## Recorded data
_ _ _ _ _

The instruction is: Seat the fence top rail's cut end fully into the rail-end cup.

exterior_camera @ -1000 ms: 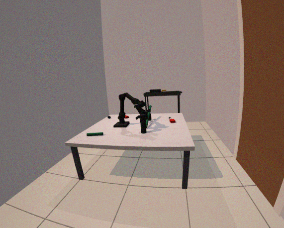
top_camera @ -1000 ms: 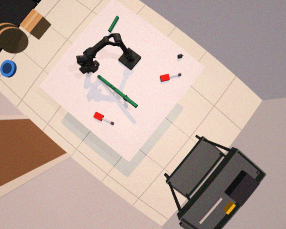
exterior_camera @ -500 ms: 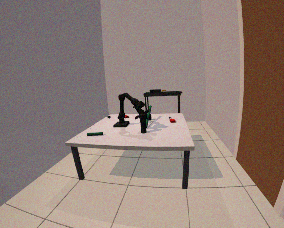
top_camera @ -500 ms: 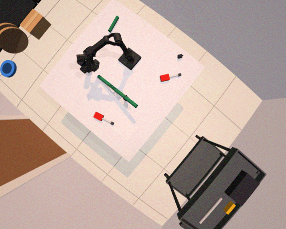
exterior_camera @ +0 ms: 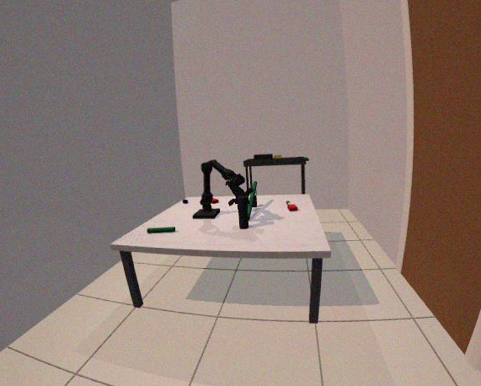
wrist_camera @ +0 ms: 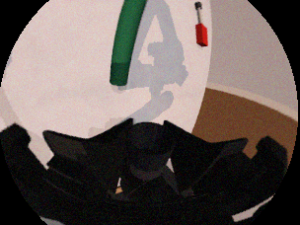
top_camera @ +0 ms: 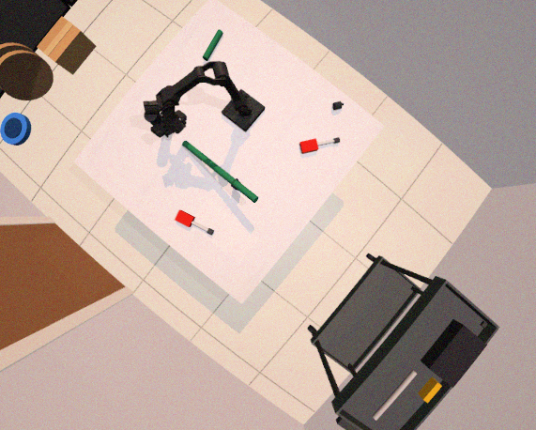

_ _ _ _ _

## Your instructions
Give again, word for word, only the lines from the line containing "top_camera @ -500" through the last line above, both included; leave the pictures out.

## Your solution
top_camera @ -500 ms: 
exterior_camera @ +0 ms: 
wrist_camera @ +0 ms: 
top_camera @ +0 ms: 

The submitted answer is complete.